— Exercise goal —
Please transcribe exactly, and only, the lines of the data below between the line holding "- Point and" and the line holding "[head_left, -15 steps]", inclusive.

————————

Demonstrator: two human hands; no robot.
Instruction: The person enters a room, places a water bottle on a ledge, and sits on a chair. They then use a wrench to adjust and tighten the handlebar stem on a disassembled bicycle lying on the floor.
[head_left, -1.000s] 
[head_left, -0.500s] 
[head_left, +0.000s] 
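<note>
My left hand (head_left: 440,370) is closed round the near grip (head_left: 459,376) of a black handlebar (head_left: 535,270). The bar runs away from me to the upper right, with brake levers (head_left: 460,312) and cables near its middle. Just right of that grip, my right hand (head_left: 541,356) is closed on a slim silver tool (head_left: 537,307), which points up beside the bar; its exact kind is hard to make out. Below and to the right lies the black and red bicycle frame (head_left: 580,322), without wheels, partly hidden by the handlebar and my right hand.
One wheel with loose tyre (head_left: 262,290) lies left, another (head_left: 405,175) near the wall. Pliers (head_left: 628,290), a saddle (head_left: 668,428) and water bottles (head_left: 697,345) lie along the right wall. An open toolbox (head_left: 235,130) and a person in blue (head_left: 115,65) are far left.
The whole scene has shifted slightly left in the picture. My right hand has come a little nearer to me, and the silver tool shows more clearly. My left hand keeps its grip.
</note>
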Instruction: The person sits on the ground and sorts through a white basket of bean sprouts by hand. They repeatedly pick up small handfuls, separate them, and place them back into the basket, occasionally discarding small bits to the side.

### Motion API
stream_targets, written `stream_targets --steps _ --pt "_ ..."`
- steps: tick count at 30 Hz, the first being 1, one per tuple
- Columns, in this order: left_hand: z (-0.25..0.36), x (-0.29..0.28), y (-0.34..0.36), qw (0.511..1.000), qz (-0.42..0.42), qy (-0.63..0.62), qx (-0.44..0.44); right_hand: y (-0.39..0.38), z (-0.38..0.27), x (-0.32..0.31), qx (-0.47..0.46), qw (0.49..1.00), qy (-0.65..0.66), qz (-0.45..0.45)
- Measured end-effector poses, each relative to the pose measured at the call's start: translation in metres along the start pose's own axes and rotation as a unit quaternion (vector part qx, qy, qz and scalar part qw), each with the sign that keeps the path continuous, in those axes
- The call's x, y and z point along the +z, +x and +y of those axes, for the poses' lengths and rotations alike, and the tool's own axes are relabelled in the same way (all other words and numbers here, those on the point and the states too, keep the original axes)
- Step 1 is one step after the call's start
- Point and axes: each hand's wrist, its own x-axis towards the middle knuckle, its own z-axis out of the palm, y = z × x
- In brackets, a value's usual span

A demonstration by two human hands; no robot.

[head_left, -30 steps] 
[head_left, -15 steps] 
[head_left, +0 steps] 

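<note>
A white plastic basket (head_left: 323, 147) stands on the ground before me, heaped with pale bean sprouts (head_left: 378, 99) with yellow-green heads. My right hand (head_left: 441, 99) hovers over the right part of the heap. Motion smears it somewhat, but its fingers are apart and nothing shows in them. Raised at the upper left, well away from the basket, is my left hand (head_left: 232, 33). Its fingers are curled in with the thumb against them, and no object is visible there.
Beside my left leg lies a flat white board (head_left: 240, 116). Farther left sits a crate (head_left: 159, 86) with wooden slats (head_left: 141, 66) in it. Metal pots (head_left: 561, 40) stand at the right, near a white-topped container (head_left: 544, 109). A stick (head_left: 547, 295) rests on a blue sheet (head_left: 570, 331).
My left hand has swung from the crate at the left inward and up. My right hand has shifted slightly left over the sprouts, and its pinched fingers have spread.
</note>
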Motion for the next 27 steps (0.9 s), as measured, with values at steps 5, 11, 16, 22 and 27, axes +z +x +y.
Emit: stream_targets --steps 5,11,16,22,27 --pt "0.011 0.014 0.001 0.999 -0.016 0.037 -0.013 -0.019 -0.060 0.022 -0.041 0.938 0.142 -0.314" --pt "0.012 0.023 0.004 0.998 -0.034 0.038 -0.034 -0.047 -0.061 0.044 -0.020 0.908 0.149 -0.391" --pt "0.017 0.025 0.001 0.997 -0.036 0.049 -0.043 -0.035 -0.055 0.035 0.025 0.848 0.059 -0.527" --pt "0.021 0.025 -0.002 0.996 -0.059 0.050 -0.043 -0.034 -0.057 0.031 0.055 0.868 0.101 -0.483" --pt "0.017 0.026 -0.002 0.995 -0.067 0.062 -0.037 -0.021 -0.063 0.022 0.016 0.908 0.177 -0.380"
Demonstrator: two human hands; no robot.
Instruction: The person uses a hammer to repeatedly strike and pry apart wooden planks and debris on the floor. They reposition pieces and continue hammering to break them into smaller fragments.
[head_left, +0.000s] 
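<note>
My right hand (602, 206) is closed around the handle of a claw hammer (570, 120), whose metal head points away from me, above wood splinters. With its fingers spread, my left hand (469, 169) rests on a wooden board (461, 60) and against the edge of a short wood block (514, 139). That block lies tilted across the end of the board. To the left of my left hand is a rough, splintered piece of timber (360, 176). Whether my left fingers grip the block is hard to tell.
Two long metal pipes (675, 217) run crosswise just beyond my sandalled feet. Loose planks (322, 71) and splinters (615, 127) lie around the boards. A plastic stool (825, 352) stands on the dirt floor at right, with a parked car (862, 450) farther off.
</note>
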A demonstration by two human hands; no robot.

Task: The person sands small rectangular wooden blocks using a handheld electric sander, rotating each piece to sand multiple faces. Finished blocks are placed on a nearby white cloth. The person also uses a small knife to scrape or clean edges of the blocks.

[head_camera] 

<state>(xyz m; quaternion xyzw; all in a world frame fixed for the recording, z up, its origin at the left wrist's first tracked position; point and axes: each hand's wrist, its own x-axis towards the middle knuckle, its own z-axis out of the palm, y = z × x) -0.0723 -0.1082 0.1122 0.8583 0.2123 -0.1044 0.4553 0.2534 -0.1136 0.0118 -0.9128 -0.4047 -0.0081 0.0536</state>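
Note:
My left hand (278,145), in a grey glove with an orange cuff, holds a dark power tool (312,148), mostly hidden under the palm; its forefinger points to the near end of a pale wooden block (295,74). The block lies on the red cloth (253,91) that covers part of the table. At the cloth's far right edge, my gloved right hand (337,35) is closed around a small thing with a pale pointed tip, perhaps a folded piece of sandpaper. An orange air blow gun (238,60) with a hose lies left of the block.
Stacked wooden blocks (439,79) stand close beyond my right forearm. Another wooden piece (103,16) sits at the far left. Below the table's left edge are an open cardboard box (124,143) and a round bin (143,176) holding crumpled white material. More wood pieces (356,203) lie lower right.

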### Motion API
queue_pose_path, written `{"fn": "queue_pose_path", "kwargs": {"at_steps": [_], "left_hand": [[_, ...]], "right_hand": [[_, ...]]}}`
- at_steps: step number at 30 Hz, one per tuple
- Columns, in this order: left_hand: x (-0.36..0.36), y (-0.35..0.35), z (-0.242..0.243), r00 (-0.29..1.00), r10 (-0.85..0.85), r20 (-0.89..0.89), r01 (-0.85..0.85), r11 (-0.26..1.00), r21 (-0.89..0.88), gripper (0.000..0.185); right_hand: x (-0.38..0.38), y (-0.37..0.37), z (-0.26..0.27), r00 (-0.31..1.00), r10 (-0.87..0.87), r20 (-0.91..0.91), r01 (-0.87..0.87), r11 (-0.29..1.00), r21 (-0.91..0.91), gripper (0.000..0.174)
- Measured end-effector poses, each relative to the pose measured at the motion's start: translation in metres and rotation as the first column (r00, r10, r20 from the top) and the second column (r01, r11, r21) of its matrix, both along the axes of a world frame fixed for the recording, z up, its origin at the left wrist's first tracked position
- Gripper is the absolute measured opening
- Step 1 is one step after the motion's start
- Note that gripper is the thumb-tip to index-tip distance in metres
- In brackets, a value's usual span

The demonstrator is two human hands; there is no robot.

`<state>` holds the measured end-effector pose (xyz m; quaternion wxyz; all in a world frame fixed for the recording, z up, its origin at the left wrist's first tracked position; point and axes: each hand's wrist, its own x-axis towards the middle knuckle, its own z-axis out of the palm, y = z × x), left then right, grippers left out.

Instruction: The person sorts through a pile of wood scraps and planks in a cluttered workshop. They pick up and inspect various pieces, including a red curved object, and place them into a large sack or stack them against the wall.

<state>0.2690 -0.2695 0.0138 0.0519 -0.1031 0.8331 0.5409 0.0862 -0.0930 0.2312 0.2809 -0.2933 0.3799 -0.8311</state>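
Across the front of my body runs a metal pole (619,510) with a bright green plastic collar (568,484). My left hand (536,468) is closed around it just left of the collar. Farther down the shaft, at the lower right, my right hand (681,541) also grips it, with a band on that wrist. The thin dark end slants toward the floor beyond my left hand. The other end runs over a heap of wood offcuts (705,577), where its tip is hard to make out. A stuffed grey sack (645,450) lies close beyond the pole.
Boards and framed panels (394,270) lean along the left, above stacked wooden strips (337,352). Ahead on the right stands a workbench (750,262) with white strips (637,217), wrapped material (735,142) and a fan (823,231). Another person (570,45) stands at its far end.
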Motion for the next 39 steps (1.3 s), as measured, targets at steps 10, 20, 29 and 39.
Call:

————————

— Written answer —
- Point and axes: each hand's wrist, its own x-axis towards the middle knuckle, its own z-axis out of the palm, y = z × x
- In brackets, a value's usual span

A demonstration by two human hands; no robot.

[head_left, -30 steps] 
[head_left, -15 steps] 

Output for this exercise is now complete.